Provided material: Begin
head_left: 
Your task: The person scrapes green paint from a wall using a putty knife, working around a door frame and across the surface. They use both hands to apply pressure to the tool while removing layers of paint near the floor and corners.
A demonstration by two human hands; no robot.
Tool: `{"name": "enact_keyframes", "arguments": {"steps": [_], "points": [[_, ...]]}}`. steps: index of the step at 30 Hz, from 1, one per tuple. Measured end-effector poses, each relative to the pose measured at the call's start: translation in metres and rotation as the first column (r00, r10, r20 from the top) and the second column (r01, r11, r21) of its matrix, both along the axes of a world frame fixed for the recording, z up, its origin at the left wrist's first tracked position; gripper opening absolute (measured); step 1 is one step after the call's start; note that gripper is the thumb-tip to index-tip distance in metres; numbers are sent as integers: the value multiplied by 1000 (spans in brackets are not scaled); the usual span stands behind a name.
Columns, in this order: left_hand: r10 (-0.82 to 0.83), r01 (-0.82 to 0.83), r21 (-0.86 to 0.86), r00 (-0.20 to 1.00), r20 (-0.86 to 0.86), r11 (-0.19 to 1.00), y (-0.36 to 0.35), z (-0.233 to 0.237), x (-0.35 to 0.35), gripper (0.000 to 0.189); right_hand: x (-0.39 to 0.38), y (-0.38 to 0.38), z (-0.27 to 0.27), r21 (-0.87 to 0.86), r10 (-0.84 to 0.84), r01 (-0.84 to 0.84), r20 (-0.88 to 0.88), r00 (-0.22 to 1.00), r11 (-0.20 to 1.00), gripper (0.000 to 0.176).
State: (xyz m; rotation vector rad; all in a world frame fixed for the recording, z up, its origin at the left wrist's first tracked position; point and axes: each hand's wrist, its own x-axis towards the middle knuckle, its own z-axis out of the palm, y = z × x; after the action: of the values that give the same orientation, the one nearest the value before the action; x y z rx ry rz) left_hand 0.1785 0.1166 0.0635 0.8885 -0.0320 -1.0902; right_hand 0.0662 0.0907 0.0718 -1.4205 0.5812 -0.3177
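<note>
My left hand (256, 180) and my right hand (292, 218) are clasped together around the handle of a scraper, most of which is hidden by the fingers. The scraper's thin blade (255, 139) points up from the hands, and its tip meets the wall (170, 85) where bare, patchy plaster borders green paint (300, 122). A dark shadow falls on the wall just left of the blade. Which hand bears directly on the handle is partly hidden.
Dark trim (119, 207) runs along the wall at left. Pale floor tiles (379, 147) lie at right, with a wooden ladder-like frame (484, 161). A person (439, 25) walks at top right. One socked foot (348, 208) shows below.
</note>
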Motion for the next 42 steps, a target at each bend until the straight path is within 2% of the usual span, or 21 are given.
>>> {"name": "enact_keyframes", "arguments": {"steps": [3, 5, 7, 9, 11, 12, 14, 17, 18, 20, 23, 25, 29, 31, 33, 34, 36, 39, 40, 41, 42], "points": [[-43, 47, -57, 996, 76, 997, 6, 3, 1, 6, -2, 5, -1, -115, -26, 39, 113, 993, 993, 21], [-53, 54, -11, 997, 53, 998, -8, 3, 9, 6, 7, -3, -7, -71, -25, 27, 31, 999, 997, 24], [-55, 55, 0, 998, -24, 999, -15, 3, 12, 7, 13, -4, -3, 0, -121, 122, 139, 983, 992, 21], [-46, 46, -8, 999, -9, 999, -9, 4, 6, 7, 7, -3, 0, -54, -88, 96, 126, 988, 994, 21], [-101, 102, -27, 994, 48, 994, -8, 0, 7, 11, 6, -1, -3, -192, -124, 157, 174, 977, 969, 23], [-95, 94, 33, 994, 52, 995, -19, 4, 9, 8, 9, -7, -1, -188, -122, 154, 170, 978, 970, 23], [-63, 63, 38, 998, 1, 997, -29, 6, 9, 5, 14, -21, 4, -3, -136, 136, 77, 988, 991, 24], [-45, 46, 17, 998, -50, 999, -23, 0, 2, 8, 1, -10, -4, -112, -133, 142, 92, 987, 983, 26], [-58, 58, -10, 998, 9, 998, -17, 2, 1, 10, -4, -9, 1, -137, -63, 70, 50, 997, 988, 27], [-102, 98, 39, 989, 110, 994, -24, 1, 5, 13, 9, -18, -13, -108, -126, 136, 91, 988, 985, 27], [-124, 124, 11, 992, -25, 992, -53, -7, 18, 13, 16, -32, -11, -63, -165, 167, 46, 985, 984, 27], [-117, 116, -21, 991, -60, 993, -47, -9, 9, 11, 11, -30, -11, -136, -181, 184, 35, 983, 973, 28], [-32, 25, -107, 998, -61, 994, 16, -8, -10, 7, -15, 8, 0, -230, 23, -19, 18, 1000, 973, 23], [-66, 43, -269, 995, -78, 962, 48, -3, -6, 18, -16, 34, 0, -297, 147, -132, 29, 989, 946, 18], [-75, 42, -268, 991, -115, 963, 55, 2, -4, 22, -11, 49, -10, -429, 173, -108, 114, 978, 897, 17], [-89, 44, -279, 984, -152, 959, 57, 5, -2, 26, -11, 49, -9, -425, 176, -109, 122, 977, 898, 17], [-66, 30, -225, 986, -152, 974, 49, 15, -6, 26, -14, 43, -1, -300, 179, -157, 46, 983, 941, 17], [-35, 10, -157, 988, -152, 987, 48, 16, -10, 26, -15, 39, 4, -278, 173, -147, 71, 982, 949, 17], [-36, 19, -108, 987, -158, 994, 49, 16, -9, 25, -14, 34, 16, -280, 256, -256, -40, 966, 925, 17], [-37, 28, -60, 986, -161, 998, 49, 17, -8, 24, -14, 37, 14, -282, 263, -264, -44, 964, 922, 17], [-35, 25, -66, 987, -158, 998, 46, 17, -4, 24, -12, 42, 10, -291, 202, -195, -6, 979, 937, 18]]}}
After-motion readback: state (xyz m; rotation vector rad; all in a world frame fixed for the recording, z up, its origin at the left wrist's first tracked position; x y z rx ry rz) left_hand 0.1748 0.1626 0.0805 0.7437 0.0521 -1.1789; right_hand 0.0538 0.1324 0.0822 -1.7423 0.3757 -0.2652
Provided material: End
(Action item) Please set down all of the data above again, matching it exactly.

(Answer for this exercise)
head_left: 
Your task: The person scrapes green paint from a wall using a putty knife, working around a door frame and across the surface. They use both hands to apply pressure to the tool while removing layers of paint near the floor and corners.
A demonstration by two human hands; no robot.
Tool: `{"name": "enact_keyframes", "arguments": {"steps": [_], "points": [[_, ...]]}}`. steps: index of the step at 30 Hz, from 1, one per tuple. Measured end-effector poses, each relative to the pose measured at the call's start: translation in metres and rotation as the first column (r00, r10, r20 from the top) and the second column (r01, r11, r21) of its matrix, both along the axes of a world frame fixed for the recording, z up, its origin at the left wrist's first tracked position; gripper opening absolute (measured); step 1 is one step after the call's start; note that gripper is the thumb-tip to index-tip distance in metres; numbers are sent as integers: the value multiplied by 1000 (spans in brackets are not scaled); the usual span stands behind a name.
Columns, in this order: left_hand: r10 (-0.82 to 0.83), r01 (-0.82 to 0.83), r21 (-0.86 to 0.86), r00 (-0.20 to 1.00), r20 (-0.86 to 0.86), r11 (-0.19 to 1.00), y (-0.36 to 0.35), z (-0.233 to 0.237), x (-0.35 to 0.35), gripper (0.000 to 0.189); right_hand: x (-0.39 to 0.38), y (-0.38 to 0.38), z (-0.27 to 0.27), r21 (-0.87 to 0.86), r10 (-0.84 to 0.84), r01 (-0.84 to 0.84), r20 (-0.88 to 0.88), r00 (-0.22 to 1.00), r11 (-0.20 to 1.00), gripper (0.000 to 0.176).
State: (xyz m; rotation vector rad; all in a world frame fixed for the recording, z up, its origin at the left wrist's first tracked position; point and axes: each hand's wrist, its own x-axis towards the middle knuckle, its own z-axis out of the palm, y = z × x; after the action: of the values that give the same orientation, the one nearest the value before the action; x y z rx ry rz) left_hand 0.1785 0.1166 0.0635 0.8885 -0.0320 -1.0902; right_hand 0.0662 0.0907 0.0718 -1.4205 0.5812 -0.3177
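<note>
My left hand (256, 180) and my right hand (292, 218) are clasped together around the handle of a scraper, most of which is hidden by the fingers. The scraper's thin blade (255, 139) points up from the hands, and its tip meets the wall (170, 85) where bare, patchy plaster borders green paint (300, 122). A dark shadow falls on the wall just left of the blade. Which hand bears directly on the handle is partly hidden.
Dark trim (119, 207) runs along the wall at left. Pale floor tiles (379, 147) lie at right, with a wooden ladder-like frame (484, 161). A person (439, 25) walks at top right. One socked foot (348, 208) shows below.
</note>
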Motion for the next 42 steps, a target at each bend until the straight path is within 2% of the usual span, or 21 are given.
>>> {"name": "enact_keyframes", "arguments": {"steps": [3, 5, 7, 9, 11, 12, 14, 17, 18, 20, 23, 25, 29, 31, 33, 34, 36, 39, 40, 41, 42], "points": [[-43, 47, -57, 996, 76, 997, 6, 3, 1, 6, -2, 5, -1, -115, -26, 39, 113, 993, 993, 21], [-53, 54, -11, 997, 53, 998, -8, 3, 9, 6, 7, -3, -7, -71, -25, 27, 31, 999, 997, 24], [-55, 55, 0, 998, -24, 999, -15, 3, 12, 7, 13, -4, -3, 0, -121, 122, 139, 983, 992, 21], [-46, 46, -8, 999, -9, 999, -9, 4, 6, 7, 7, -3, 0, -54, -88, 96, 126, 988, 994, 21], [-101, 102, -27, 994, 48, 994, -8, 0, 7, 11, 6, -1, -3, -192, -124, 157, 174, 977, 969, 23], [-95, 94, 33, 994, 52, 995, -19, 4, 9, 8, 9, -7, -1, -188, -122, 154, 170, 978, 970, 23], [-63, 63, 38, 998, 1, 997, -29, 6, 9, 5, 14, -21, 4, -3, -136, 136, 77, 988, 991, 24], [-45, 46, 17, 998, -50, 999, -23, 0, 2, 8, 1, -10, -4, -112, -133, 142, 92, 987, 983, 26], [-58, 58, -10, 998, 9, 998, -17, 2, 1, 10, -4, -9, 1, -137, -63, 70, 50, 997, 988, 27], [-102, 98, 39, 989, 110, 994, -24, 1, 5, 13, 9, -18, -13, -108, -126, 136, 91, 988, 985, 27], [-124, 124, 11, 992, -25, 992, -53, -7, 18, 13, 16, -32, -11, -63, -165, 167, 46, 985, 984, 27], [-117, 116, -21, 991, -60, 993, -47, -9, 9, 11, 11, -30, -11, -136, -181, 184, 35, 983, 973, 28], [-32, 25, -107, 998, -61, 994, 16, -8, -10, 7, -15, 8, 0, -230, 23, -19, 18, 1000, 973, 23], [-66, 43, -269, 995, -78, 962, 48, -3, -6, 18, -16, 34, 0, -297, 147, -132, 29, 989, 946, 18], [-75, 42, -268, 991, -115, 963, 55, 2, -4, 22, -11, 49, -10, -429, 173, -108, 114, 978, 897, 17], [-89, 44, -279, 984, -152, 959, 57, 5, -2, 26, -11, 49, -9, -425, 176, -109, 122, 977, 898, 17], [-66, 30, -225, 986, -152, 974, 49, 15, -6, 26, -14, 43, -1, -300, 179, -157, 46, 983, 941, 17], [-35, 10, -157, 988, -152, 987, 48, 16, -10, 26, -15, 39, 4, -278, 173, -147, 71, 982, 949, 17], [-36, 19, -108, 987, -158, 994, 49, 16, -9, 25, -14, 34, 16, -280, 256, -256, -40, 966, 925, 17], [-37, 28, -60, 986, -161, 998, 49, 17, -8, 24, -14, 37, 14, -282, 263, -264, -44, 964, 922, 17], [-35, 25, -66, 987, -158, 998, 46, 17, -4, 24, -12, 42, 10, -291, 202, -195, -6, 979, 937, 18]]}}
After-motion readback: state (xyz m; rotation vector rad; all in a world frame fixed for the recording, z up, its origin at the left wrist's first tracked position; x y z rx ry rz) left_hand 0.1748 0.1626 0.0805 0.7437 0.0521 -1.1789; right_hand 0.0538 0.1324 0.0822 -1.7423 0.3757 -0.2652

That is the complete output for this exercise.